Alertes sur les risques de toxicité
En outre, les experts mettent en avant le sujet de la conservation, particulièrement sensible lorsque le taux de matière sèche est élevé. Leur bilan détaille : « Les appareils végétatifs verts à la récolte ont généralement permis de tasser convenablement. Néanmoins, la porosité des silos de maïs récoltés secs reste nécessairement élevée. À titre d’exemple pour le maïs moyen 2023, il faudrait dépasser une densité supérieure à 250 kg MS/m3 pour limiter la porosité du silo à 40 %. »

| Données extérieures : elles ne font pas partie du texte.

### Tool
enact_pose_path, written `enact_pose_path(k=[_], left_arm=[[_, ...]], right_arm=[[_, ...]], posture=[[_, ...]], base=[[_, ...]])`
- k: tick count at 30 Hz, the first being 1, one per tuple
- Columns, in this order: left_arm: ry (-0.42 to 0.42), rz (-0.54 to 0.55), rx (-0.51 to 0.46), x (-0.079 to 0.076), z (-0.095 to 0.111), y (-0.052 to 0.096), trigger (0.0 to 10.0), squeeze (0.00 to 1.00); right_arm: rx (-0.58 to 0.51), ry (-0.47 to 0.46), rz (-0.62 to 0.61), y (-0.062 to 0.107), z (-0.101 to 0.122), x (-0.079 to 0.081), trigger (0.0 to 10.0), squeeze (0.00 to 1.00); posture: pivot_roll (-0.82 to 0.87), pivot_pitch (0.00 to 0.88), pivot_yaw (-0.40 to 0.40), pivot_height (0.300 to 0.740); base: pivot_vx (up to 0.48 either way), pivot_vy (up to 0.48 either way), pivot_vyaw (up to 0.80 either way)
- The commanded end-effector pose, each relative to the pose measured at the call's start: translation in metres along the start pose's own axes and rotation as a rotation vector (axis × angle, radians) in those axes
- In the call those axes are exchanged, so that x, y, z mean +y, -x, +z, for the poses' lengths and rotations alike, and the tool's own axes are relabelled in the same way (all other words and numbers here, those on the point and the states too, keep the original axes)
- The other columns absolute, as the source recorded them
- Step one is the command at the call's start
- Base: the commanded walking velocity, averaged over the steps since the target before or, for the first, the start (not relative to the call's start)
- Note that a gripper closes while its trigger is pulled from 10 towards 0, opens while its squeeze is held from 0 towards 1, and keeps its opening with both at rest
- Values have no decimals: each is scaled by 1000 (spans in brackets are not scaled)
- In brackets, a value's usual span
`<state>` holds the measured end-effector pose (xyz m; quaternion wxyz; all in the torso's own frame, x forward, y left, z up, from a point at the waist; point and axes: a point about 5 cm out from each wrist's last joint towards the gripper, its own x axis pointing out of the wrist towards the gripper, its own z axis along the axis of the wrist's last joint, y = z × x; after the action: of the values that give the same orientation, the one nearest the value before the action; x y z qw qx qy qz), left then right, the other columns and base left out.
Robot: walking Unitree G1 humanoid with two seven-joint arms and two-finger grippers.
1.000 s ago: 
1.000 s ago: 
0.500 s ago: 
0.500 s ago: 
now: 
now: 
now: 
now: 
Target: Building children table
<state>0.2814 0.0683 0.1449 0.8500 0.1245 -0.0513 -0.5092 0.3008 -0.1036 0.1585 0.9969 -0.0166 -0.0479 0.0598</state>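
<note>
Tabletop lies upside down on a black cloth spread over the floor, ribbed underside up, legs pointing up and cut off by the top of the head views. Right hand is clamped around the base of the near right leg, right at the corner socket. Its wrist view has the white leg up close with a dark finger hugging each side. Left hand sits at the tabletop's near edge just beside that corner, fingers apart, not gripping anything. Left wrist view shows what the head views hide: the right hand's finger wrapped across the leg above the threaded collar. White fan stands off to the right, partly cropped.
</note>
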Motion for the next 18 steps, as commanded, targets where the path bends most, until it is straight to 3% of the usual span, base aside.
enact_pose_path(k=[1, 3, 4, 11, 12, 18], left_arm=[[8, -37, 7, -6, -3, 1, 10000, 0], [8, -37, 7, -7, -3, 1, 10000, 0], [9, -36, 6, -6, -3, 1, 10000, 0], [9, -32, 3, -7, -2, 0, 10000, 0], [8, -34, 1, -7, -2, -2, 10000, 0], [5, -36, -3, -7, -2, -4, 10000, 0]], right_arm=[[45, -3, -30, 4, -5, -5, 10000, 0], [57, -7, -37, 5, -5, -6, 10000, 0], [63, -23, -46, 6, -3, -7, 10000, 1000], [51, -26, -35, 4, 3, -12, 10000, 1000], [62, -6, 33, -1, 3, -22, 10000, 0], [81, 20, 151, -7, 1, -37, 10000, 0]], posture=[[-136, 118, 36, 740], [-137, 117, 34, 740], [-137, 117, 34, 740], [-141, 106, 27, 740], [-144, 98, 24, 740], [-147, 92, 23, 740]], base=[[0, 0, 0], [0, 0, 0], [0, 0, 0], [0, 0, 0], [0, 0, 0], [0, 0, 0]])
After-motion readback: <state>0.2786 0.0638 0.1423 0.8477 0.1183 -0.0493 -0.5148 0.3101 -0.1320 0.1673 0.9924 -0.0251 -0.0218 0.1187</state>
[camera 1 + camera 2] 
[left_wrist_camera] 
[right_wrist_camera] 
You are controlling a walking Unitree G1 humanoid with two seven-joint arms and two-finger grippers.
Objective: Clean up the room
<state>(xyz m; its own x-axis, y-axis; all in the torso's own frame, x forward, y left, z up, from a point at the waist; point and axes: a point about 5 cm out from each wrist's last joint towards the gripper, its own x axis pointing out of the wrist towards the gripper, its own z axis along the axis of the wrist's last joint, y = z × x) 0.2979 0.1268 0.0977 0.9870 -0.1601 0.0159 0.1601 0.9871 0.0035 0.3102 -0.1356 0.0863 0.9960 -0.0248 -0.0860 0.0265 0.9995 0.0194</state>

Lors de la reprise du fourrage, attention donc au risque d’échauffement, sur le front d’attaque et à l’auge, selon la vitesse d’avancement dans le silo. Sans parler des risques de toxicité, ce phénomène est à l’origine de pertes. « L’ajout ponctuel d’acide propionique au front d’attaque ou d’additif anti-échauffement dans la ration peuvent s’avérer utiles dans les situations les plus critiques », précise Hugues Chauveau.
Ces maïs, récoltés secs et riches en amidon, « vont se bonifier avec la durée de conservation. » Ainsi le zootechnicien conseille, dans la mesure du possible, de respecter un délai d’ouverture des silos de 60 à 90 j, sans quoi la valorisation de l’amidon n’est pas toujours optimale. Autre levier pour aider sa digestibilité : « Les associer à des fourrages prairiaux. »
Quelques sécurités d’usage du maïs fourrager
Avec leur profil qui tranche par rapport à la récolte 2022, les maïs fourragers 2023 devraient se montrer bien plus lactogènes. Vivement la transition, qu’Hugues Chauveau conseille enfin progressive sur deux à trois semaines. « L’idéal est d’introduire le nouveau maïs en le mélangeant avec le précédent », insiste-t-il. Autrement l’éleveur peut sécuriser la phase du changement en ajoutant du bicarbonate dans la ration : « 250 ou 300 g/j et par vache laitière. » Ces précautions prises, les troupeaux n’auront plus qu’à concrétiser le potentiel de ces silos bien rechargés.